_WHAT THE TASK ASKS_
A word-for-word restatement of the listing is the only acceptable answer.

_MATERIAL PROVIDED_
%%

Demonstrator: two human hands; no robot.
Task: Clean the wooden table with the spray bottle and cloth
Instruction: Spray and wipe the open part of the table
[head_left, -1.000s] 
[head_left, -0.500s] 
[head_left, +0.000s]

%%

_ANSWER BOX_
Demonstrator: two human hands; no robot.
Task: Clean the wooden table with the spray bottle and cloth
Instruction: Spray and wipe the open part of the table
[head_left, -1.000s] 
[head_left, -0.500s] 
[head_left, +0.000s]

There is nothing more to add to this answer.